Two years ago Friday, President Bush signed an Enron-inspired law
that gave whistle-blowers at public companies the right to sue
for anything that could affect shareholders. Since the
Sarbanes-Oxley Act was passed, corporate whistle-blowers have
filed 97 cases under the law against companies from Home Depot to
Hewlett-Packard.
With or without the backing of the federal government, some
people can't imagine keeping quiet when they witness what they
believe is wrongdoing. For some, it seems, whistle-blowing
becomes almost a way of life.
"They are very ethical people who follow through on what they
were taught as children," says Donald Soeken, a Laurel, Md.-based
psychotherapist and an expert witness who specializes in
psychological issues in whistle-blowers. "But if someone came to
me beforehand, I'd tell them, 'If you can't do it anonymously,
don't do it, because you'll be sacrificing yourself.' "

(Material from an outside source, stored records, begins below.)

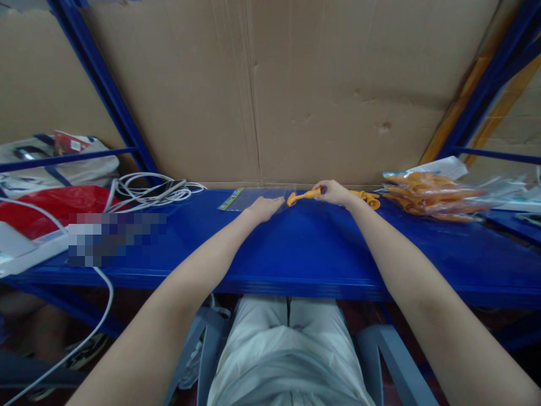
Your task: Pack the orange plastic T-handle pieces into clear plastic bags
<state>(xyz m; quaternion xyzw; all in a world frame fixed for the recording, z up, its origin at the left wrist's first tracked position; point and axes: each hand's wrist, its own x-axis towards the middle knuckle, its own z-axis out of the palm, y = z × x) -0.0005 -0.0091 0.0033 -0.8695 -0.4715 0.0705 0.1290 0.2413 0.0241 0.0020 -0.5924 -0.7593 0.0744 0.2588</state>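
Note:
A clear plastic bag with a colourful header strip (230,200) lies flat near the back of the blue table. My left hand (266,208) rests on it, fingers stretched towards the bag's right end. Just to the right, my right hand (333,193) grips an orange plastic piece (305,195) with a curved end, too small to name more closely. That curved end points at my left fingertips, by the bag's right end. Beyond my right wrist lie more loose orange pieces (369,200), partly hidden by the hand.
Clear bags of orange pieces (431,194) are piled at the right. Coiled white cables (156,189), a red bag (54,208) and a white power strip (34,254) occupy the left. A cardboard wall (296,96) closes off the back, between blue posts (99,79).

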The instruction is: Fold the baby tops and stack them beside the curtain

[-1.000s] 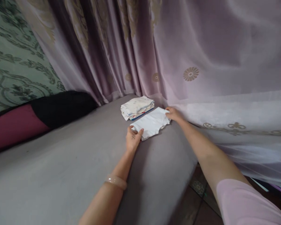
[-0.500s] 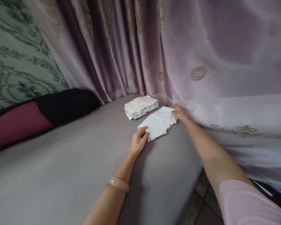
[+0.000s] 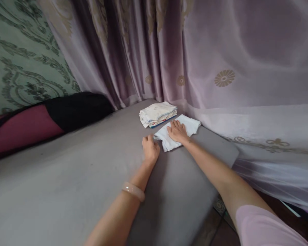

Enron's Watkins once read a description of whistle-blowers that
suggested they can be "high-maintenance, because they're so
forceful." She thought it fit her to T. "Sometimes I make a
mountain out of a molehill," she said.
Ed Bricker, one of the first nuclear industry whistle-blowers,
has nearly made a career out of whistle-blowing. Bricker, 49,
says he has faced retaliation since he went undercover for
Congress in the 1980s to expose health hazards at a nuclear plant
in Hanford, Wash. His crusade has had unwelcome consequences.
Bricker's daughter Debbie Deerwester, now 25, remembers when she
and fellow sixth-graders were asked to explain their parents'
careers. She said her father was a whistle-blower at Hanford.
"One boy interrupted and said, 'Whistle-blowers are tattletales!'
" she said. "I was devastated, because I was proud of what my dad
stood for and thought that everyone else saw it the same way."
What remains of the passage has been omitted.